A Coordenação de Registros Acadêmicos (Cdara) da Universidade Federal de Juiz de Fora (UFJF) divulgou nesta sexta (20) as listas com os convocados para as bancas de heteroidentificação nos dois campi.
Os documentos são para os aprovados pelo sistema de cotas para pessoas negras, pretas e pardas no primeiro edital de reclassificação do Sistema de Seleção Unificado (Sisu 2026).
O processo será realizado integralmente de forma presencial. O comparecimento do candidato no dia, horário e local agendados é obrigatório. A pessoa deve apresentar documento de identificação original com foto.
A convocação para as bancas de heteroidentificação dos candidatos aprovados pelo Programa de Ingresso Seletivo Misto (Pism) está prevista para 24 de fevereiro.
Cronograma
As bancas de heteroidentificação no campus de Juiz de Fora serão em 27 de fevereiro, às 14h, no Anfiteatro do Instituto de Ciências Humanas (ICH). No campus de Governador Valadares, as avaliações serão em 2 de março, às 8h30, na Faculdade Anhanguera, no 3º andar.
O resultado do deferimento ou indeferimento da matrícula, incluindo o parecer da banca de heteroidentificação, está previsto para 6 de março, juntamente com a divulgação dos resultados dos demais grupos de cotas do processo de matrícula. O período para interposição de recurso será de 9 a 11 de março. O resultado final está previsto para dia 16.

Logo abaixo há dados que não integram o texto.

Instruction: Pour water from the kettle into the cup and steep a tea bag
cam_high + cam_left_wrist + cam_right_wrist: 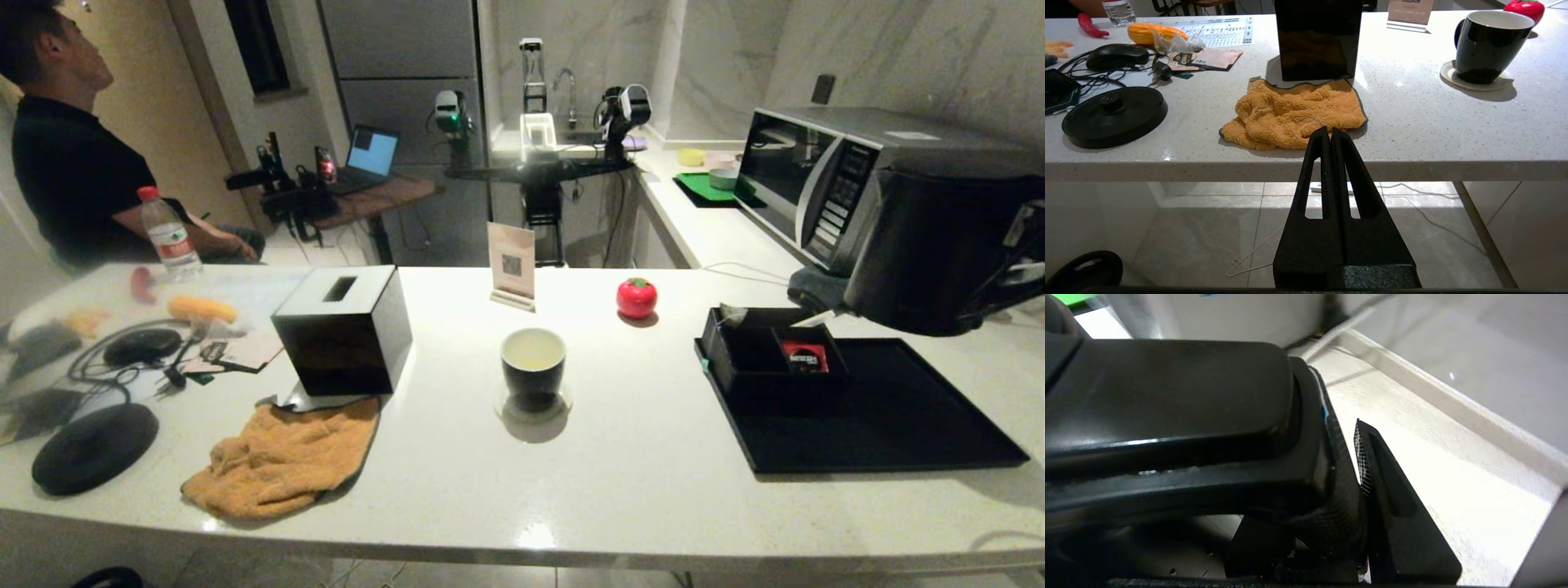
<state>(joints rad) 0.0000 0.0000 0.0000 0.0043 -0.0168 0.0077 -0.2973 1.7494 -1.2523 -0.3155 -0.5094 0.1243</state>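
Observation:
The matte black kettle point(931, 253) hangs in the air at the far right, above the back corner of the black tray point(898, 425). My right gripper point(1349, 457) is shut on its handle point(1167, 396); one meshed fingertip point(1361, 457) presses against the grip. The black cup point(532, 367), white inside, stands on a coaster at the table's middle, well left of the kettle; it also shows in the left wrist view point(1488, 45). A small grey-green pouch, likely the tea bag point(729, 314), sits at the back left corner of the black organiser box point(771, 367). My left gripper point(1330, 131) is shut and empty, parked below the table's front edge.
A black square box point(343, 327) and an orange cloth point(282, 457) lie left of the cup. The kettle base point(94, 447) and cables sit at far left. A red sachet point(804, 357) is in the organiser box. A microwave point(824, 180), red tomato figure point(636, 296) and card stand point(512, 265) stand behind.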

Orientações aos candidatos
Os convocados devem chegar com, no mínimo, 30 minutos de antecedência, para organização do atendimento e o adequado andamento do procedimento. A tolerância máxima de atraso é de 10 minutos. Após o prazo, não será permitida a entrada para participação no procedimento de heteroidentificação.
Os candidatos considerados não aptos terão direito a apresentar um recurso no mesmo dia da avaliação. Para a análise dos pedidos, serão constituídas bancas recursais, compostas por novos avaliadores, que atuarão presencialmente no mesmo dia da banca de heteroidentificação.
A banca de heteroidentificação
A etapa é complementar à autodeclaração racial e será realizada com base exclusivamente no critério fenotípico. Será avaliado um conjunto de características como cor da pele, textura do cabelo e traços faciais, a fim de verificar se o candidato é socialmente reconhecido como pessoa negra (preta ou parda).
Não serão considerados documentos ou registros pretéritos, incluindo imagens, certidões ou comprovações de procedimentos de heteroidentificação realizados em outros certames ou processos seletivos, bem como provas baseadas em ancestralidade ou laudos médicos, dermatológicos, genéticos ou antropológicos.